--- WHAT IS BEING ASKED ---
Work out how many lines in the data include the string "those"; reply with that number alone.

Segment Start: MATERIAL FOR THE TASK

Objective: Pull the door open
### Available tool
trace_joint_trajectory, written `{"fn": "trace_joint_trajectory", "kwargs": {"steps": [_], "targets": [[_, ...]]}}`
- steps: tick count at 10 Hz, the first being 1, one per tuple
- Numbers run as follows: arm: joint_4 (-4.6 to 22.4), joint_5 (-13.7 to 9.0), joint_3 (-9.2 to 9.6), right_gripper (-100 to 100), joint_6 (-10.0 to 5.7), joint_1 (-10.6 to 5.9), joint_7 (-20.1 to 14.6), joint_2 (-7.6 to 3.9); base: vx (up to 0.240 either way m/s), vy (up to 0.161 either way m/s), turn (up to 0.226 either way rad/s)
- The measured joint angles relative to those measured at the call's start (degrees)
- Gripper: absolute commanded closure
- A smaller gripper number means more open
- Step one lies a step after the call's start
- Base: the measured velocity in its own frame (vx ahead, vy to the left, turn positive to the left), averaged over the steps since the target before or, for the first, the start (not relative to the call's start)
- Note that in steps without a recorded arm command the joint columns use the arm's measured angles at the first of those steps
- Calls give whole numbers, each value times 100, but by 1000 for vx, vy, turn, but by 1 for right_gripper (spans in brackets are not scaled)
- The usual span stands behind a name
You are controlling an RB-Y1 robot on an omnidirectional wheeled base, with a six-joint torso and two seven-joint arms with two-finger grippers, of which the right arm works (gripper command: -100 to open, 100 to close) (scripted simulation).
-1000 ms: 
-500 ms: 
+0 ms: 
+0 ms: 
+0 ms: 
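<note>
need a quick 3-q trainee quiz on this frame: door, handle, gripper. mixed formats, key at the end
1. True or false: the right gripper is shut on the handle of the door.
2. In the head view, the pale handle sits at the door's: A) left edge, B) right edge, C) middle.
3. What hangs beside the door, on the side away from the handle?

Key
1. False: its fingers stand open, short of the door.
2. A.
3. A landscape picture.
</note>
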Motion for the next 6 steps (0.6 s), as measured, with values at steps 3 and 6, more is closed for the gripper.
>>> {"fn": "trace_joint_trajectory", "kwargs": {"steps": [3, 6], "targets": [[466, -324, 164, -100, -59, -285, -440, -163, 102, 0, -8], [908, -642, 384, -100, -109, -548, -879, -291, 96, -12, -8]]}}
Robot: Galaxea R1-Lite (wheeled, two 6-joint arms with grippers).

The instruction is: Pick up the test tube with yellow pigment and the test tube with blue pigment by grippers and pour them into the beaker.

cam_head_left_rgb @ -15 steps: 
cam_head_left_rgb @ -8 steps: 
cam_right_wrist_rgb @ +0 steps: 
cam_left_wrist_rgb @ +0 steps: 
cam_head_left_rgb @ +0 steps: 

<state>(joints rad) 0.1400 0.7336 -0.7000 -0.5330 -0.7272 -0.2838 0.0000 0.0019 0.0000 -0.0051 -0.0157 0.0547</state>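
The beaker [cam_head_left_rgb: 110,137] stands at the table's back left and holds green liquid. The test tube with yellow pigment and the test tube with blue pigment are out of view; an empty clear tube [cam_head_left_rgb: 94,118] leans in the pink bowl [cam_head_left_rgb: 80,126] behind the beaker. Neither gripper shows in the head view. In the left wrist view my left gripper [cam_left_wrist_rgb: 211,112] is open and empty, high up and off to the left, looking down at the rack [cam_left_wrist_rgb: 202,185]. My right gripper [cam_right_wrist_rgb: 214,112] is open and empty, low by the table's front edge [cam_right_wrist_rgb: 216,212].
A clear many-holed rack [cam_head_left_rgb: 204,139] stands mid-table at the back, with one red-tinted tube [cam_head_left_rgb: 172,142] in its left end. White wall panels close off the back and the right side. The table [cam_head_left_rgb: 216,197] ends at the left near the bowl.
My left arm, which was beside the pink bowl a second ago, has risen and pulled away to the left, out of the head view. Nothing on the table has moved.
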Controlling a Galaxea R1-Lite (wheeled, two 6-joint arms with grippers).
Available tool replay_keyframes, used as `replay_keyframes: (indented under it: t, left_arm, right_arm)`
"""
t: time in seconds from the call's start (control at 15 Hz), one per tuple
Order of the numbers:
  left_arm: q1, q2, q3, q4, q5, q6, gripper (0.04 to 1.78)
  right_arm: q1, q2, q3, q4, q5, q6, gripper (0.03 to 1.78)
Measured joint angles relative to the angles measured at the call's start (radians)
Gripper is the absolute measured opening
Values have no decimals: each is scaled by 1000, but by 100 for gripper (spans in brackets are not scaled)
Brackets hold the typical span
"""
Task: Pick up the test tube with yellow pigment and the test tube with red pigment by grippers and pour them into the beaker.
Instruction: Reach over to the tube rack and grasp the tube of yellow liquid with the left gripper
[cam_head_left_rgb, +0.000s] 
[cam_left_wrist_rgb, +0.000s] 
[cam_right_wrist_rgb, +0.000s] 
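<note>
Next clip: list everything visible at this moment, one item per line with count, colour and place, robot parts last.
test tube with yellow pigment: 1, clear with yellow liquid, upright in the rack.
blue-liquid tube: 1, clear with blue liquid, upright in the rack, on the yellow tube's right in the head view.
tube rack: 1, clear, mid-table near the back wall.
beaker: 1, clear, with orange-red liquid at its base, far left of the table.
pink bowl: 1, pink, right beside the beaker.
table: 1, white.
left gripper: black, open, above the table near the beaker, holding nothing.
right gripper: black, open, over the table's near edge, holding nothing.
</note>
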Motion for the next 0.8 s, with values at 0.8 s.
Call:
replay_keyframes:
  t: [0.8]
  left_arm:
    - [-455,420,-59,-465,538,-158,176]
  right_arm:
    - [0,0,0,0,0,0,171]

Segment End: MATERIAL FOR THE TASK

--- EXERCISE SOLUTION ---
2